• barriers to research utilisation;
  • evidence-based practice;
  • professional knowledge;
  • survey

Aim  To examine factors influencing the achivement of evidence-based practice.

Background  This paper reports on the approach taken by a large teaching hospital in England to promote evidence-based practice. A summary of initiatives spanning a 5 year period is presented in order to set the scene for a recent survey of nurses to review progress made. Consideration is given to how the findings from the survey have been used to inform policy and practice.

Methods  A survey by self-completed questionaire was undertaken with a sample of clinical nurses (n = 330). The questionnaire examined the extent to which nurses utilised different sources of knowledge to inform their practice; perceived barriers to accessing evidence-based information and effecting change in practice; and a self-assessment of core skills necessary to underpin evidence-based practice.

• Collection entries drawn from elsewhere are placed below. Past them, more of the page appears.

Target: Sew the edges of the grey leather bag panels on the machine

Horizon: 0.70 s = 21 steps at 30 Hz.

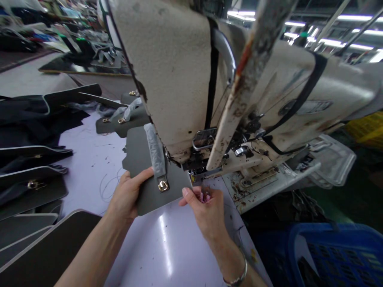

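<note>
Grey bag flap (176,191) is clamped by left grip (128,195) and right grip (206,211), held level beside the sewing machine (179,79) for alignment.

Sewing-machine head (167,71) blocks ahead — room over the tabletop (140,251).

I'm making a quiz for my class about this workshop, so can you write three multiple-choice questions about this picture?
1. Where is the blue plastic basket?
A) Hanging overhead
B) Beside the white table, lower down
C) Under the hands

2. What colour is the clasp on the grey panel?
A) Gold
B) Red
C) Green

3. What is the left hand doing?
A) Resting away from the panel
B) Gripping the panel's edge
C) Folding the panel in half

Answers: 1 B, it sits past the table's edge. 2 A, the metal shines gold. 3 B, the thumb lies across the panel.
</note>
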Each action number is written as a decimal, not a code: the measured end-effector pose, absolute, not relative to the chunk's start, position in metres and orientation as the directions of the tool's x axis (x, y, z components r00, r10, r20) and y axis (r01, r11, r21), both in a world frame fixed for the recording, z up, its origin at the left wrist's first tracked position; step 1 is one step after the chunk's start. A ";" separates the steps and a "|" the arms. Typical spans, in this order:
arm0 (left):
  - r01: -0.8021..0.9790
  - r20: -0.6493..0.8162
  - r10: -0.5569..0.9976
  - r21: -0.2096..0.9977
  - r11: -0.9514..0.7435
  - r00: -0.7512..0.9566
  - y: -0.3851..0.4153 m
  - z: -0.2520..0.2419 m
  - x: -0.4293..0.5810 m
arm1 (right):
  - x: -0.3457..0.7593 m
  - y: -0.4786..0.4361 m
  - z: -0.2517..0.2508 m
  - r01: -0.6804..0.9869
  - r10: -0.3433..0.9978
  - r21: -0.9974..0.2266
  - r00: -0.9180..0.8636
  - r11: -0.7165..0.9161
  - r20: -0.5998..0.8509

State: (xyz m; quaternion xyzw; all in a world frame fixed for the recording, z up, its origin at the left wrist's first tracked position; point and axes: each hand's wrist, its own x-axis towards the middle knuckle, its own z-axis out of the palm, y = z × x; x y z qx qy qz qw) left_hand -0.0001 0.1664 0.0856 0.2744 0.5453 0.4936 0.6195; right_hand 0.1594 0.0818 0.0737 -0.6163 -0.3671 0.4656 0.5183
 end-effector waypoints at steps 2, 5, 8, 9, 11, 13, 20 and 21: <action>-0.307 -0.394 0.912 0.887 0.344 -0.116 0.166 0.087 -0.001 | 0.157 0.082 0.074 -0.105 0.937 -0.978 0.282 -0.181 -0.204; -0.325 -0.358 0.928 0.895 0.307 -0.108 0.163 0.087 -0.003 | 0.157 0.081 0.073 -0.214 0.939 -0.957 0.240 -0.198 -0.248; -0.356 -0.324 0.940 0.895 0.270 -0.103 0.157 0.085 -0.009 | 0.158 0.075 0.072 -0.256 0.935 -0.937 0.200 -0.238 -0.292; -0.366 -0.322 0.941 0.892 0.265 -0.104 0.154 0.084 -0.012 | 0.158 0.072 0.072 -0.264 0.932 -0.930 0.191 -0.254 -0.309; -0.378 -0.336 0.936 0.884 0.275 -0.105 0.146 0.081 -0.020 | 0.157 0.065 0.073 -0.289 0.921 -0.913 0.180 -0.286 -0.346; -0.391 -0.352 0.930 0.875 0.286 -0.108 0.135 0.079 -0.028 | 0.155 0.058 0.075 -0.321 0.913 -0.897 0.169 -0.305 -0.371; -0.425 -0.375 0.916 0.859 0.286 -0.141 0.088 0.076 -0.044 | 0.152 0.029 0.083 -0.287 0.930 -0.915 0.149 -0.284 -0.336; -0.429 -0.378 0.911 0.859 0.279 -0.164 0.080 0.076 -0.044 | 0.153 0.025 0.084 -0.270 0.933 -0.922 0.152 -0.279 -0.327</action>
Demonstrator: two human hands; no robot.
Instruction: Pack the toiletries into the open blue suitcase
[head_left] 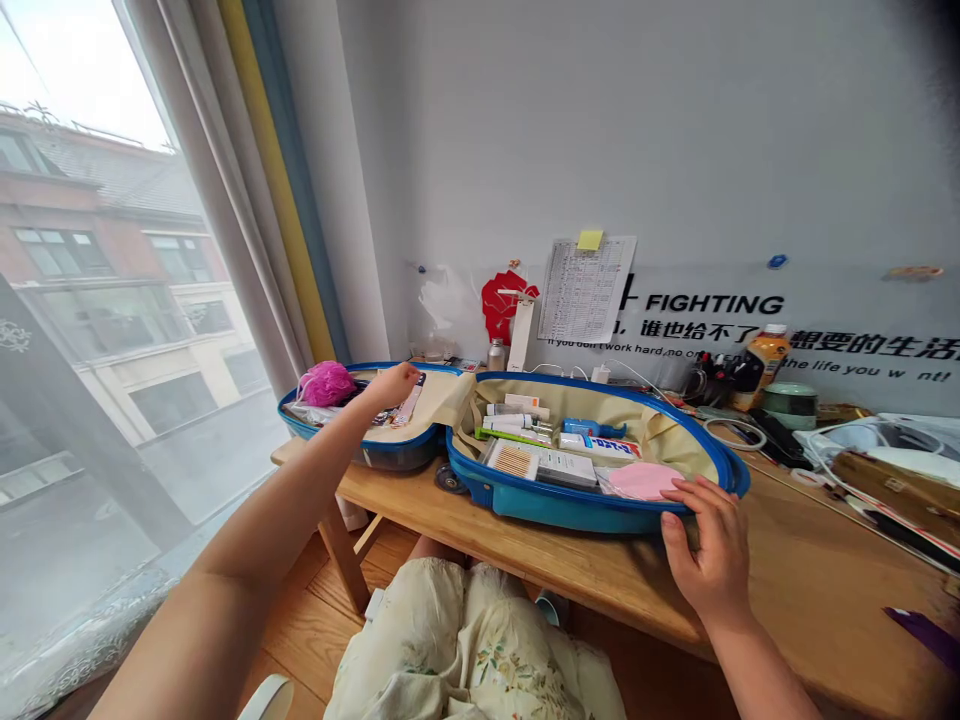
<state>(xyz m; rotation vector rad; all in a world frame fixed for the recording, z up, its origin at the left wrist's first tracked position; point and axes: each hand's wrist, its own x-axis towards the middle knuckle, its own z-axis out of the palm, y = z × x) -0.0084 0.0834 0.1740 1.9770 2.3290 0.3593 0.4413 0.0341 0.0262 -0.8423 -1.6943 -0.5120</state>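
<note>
An open blue suitcase [491, 497] with a cream lining lies on the wooden table. My left hand [391, 390] is over its left half, fingers pinched together; whatever they hold is hidden. Close to those fingertips is a narrow printed strip [409, 402]. A pink mesh bath puff [327, 384] sits at the far left. On the right half's near rim, my right hand [709, 540] is closed, thumb outside. Beside its fingertips lies a pink flat item [646, 481]. That half also holds a toothpaste box [600, 445], a blue bottle [589, 427] and cotton swabs [513, 460].
On the right of the table [795, 570] are cables, a green-lidded jar [790, 403], an orange bottle [766, 358] and a brown case [892, 490]. A white upright box [521, 335] stands behind the suitcase. A curtained window [97, 250] is at left.
</note>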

Findings  Nurses relied most heavily on experiential knowledge gained through their interactions with nursing colleagues, medical staff and patients to inform their practice. Organisational information in the form of policies and audit reports was drawn upon more frequently than research reports. Lack of time, resources and perceived authority to change practice influenced the extent to which nurses utilised formal sources of evidence. Whereas nurses were relatively well skilled at accessing and reviewing research evidence, they were less confident about their ability to change practice.

Conclusion  Health care organisations need to consider multiple strategies to facilitate and promote evidence-based practice. Managerial support, facilitation, and a culture that is receptive to change are essential.